Edmond educators rummage through mountain
Charles Martin
CNHI News Service
EDMOND— Oklahoma teachers recently spent the weekend wandering though the woods around Quartz Mountain searching for a berry with the perfect hue.
“The goal is to find something they take back and apply directly to the students, and also take something they can be proud of and show to their family,” workshop teacher Bob Palmer said.
Palmer is a muralist who teaches at the University of Central Oklahoma, and is currently teaching Painting with Oklahoma Resources for the Oklahoma Fall Arts Institute. The class is meant to inspire students to find alternate materials and tools to paint with. It is just one of dozens of weekend workshops that are offered throughout the season.
“The idea is to get them out of their comfort zone,” Palmer said. “I want to show them they can take berries, crush them up and paint an entire painting without a traditional medium.”

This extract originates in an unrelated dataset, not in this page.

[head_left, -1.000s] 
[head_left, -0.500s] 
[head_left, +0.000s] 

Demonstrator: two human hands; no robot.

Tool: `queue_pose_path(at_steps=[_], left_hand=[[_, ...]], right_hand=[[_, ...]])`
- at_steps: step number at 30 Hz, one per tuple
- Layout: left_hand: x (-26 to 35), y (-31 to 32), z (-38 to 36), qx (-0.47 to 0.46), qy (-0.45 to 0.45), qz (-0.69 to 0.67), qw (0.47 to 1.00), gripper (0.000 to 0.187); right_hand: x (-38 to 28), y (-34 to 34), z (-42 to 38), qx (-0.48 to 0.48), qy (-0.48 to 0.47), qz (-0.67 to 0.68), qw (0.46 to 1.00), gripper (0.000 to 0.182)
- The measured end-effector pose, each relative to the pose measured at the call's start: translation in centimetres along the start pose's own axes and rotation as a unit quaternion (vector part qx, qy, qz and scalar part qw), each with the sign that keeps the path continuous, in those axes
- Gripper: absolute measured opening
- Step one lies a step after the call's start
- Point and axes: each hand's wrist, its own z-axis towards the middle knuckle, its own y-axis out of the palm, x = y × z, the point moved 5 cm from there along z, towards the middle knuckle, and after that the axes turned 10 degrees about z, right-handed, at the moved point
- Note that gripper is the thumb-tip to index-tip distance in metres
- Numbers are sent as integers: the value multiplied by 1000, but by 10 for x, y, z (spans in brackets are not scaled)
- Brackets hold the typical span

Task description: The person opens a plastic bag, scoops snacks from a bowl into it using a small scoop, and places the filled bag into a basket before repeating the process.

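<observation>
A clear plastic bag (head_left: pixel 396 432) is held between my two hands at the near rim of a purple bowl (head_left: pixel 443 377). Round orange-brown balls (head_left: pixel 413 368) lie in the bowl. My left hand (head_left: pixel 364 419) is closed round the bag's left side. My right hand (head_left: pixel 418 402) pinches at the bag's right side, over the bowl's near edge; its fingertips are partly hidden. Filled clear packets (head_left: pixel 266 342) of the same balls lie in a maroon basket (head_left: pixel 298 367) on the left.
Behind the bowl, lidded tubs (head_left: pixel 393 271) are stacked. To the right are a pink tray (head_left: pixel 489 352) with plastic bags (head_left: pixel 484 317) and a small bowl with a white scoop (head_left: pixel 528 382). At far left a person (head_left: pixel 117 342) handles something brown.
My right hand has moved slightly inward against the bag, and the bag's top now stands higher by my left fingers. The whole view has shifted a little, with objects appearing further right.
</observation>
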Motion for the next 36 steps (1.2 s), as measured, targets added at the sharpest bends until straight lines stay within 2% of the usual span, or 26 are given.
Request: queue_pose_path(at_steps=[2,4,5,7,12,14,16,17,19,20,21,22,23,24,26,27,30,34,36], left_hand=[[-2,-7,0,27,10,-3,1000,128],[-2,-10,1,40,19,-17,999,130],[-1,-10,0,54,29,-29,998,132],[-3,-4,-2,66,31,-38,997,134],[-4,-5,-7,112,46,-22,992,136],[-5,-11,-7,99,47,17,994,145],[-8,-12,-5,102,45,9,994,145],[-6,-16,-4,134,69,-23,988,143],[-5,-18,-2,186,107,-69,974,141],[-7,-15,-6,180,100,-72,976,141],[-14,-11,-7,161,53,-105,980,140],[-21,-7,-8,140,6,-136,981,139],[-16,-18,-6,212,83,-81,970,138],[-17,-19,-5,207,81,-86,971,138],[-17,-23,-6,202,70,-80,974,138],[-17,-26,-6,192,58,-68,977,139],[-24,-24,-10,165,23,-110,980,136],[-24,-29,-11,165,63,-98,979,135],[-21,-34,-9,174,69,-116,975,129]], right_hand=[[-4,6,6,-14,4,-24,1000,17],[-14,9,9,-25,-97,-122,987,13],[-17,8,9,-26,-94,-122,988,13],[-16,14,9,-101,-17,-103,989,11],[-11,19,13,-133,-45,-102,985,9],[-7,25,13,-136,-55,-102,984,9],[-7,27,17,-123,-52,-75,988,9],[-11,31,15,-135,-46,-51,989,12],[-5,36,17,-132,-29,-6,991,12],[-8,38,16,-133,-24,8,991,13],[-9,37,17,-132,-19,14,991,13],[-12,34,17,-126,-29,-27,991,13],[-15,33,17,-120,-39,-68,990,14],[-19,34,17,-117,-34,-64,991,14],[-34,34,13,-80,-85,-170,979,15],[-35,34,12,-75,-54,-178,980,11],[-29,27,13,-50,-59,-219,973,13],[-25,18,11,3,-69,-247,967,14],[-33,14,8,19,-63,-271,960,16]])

Palmer is teaching the class because it is a technique that invigorates his creative drive. The paintings that materialize from the experiments may or may not end up in their portfolio. The artists learn about opportunities to toss away their normal methods and tools by finding substitutes in nature. He wants the students to experiment in as many different directions as possible.
“We encourage our students to work on three to four pieces at one time from small to large,” Palmer said, adding they are working on a large class project.
“It’s 4 feet by 20 feet and non-objective,” Palmer said. “Right now (there) is nothing about it you can identify.”
They use any extra paint that the students made from mud, berries, grass or whatever else they find in nature that wasn’t used on their own work, and add it to the class project.
“It seems the theme from the class has been poke berries,” Palmer said. “They produce the prettiest, most majestic color; everybody has been using them.”
Palmer encounters resistance from some of his students.
“Some people are hard to pull out of their comfort zone,” Palmer said. “One lady would not try it because it was too uncomfortable for her, so the whole day she painted very traditional. And then there are some that jump in neck deep. They’ll try anything.”
Edmond resident Peggy Sanders Brennan is teaching “Southeast Native American Basketry,” an unappreciated art that is being resurrected.
She is a part of the Oklahoma Native American Basketweavers, an organization dedicated to promoting and preserving the traditional methods and symbols of basketry. Many of the family and tribal symbols found in baskets were lost with their mass relocation and assimilation.
“When women were removed to Oklahoma, they lost their importance in the culture because their baskets had provided money and it also broke up clans,” Brennan said. “The patterns representing clans were taught to everyone, including white people. For the tribes, it was like losing a religious icon to another religion.”
She began teaching classes after attempting to learn the art herself, only to find there were few teachers who knew traditional twill patterns.
Brennan said the teachers in the class are picking up a unique skill.
The craft is difficult to master, but Brennan has been impressed by her class’s diligence.
“The teachers are eager to soak it up, they will go back to the classroom to work before and after class,” Brennan said. “They would work 10 to 12 hours if I were there.”
Both teachers agree the environment at Quartz Mountain is conducive to creativity.
The fall classes are open to anyone 21 and up, and all teachers are given full scholarships.
“It encourages you to immerse yourself,” Palmer said. “Teachers get so few opportunities to be students; it gives them the chance to relax with no pressure on them.”
OFAI is also enjoyable for the instructors, because they get to work with other teachers who are sometimes more welcoming and less resistive.
“Teachers know what they need,” Brennan said. “Where a student may not say, ‘I can’t see that pattern,’ adults will articulate what they need.”